Morgan Stanley raised its forecast for crude oil prices from $ 7.50 to $ 85 per barrel for the second half of 2018. Increased oil production from Saudi Arabia, Russia, the UAE, and Kuwait would not be enough to balance the market.

Oil shortages are expected due to US sanctions that have cut off Iranian exports of crude oil. This means that Iran’s output may fall by 1.1 million barrels per day (bpd) at a time of great demand. According to Morgan Stanley, exports will fall to a minimum. Currently Iran exports to Europe, Japan and South Korea is about 1 million barrels of produced 2.7 million barrels.

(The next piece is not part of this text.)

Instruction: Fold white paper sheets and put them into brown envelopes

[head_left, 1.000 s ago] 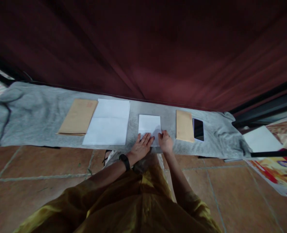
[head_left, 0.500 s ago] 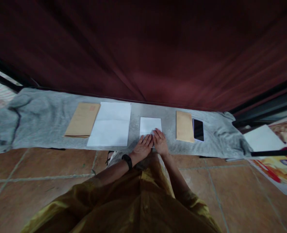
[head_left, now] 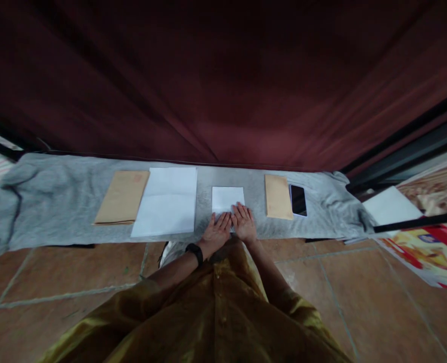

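Observation:
A folded sheet of white paper (head_left: 227, 196) lies on the grey cloth right in front of me. My left hand (head_left: 216, 233) presses flat on its near left part, fingers stretched out, a black band on the wrist. Beside it, my right hand (head_left: 245, 225) rests on the near right part with its fingers extended and slightly apart. The two hands almost meet at the fingers and cover the paper's near edge. Left of the folded sheet is a stack of large white paper (head_left: 166, 204); to the right lies a small brown envelope (head_left: 278, 197).
Large brown envelopes (head_left: 121, 199) are stacked at the left, against the white sheets. A phone (head_left: 298, 200) lies right of the small envelope. The narrow surface has a rumpled grey cloth (head_left: 57, 196) over it, with a dark red curtain (head_left: 215, 116) behind.
The whole view has shifted a little. My hands stay on the folded paper and have spread slightly apart across it.

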Motion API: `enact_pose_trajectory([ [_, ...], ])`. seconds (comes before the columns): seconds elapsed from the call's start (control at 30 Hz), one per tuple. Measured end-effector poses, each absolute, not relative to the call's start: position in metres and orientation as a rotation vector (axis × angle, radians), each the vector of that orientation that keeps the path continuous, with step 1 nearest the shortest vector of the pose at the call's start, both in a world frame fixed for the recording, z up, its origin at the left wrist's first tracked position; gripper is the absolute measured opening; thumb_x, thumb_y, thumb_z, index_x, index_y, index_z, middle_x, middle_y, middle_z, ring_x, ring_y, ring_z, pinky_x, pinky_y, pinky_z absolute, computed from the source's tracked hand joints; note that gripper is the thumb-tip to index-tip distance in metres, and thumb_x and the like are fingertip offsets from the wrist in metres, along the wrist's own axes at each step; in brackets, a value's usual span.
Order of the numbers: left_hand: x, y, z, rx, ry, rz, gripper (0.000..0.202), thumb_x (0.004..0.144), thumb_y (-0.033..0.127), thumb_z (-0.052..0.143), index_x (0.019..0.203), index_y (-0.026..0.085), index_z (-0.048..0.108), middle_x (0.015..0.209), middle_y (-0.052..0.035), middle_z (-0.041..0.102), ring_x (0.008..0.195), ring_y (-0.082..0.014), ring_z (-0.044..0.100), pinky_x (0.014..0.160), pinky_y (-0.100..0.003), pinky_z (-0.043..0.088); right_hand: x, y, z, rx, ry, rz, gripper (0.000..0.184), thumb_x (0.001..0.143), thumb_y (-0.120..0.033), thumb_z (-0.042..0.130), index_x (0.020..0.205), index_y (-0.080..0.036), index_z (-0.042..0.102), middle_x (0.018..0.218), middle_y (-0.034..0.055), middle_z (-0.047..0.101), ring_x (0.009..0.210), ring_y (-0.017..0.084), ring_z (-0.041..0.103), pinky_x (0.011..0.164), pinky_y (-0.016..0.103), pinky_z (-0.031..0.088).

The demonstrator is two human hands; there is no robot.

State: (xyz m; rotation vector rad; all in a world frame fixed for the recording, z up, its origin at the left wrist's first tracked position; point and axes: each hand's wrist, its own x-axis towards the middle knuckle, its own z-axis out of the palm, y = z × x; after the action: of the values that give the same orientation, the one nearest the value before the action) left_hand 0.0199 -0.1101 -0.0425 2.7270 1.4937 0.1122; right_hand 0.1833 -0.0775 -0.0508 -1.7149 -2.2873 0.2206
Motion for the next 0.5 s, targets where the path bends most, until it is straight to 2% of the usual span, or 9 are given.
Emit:
enact_pose_trajectory([
  [0.23, 0.005, -0.104, -0.034, 2.651, 1.506, 0.115, 0.062, 0.095, 0.038, 0.049, 0.153, 0.016, 0.041, 0.161, -0.0155, 0.038, 0.153, -0.032, 0.026, 0.12, -0.067, 0.019, 0.18, -0.079, -0.052, -1.699, -2.227, 0.157, 0.046, 0.105, -0.033, 0.04, 0.148, -0.019, 0.05, 0.157, 0.0128, 0.044, 0.146, 0.027, 0.039, 0.12, 0.049, 0.027],
  [0.5, -0.002, -0.104, -0.04, 2.628, 1.476, 0.141, 0.062, 0.098, 0.04, 0.047, 0.154, 0.017, 0.037, 0.164, -0.0141, 0.034, 0.154, -0.0286, 0.023, 0.122, -0.063, 0.018, 0.188, -0.082, -0.055, -1.748, -2.234, 0.156, 0.048, 0.104, -0.036, 0.042, 0.15, -0.022, 0.048, 0.16, 0.0105, 0.04, 0.145, 0.029, 0.039, 0.121, 0.05, 0.026],
])
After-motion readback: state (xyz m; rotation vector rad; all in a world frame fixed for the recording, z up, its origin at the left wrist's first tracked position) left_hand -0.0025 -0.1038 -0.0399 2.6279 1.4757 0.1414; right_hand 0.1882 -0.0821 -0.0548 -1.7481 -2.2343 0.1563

“Last week, there was an increased risk of Iran cutting its oil supply,” said Martijn Rats, global oil strategist and chief executive officer of the European Oil and Gas Research Bank.

“All the time, demand remains stable and is expected to accelerate seasonally in the second half of 2018,” he added.

Crude oil is traded at about $ 73 a barrel, the next resistance of $ 80.50. If we break into this three-year level, we can expect many long positions. A short-order correction is possible, after the technical chapter head and the weekly schedule shoulder, the RSI also shows a decrease signal.

Saudi Arabia is currently expanding its production and is likely to produce an average of 10.8 million barrels per square meter in the second half of the year, compared to a preliminary estimate of 10.1 million barrels. Also, Russia, the United Arab Emirates and Kuwait to pump more oil, but says it will not be enough to balance the market.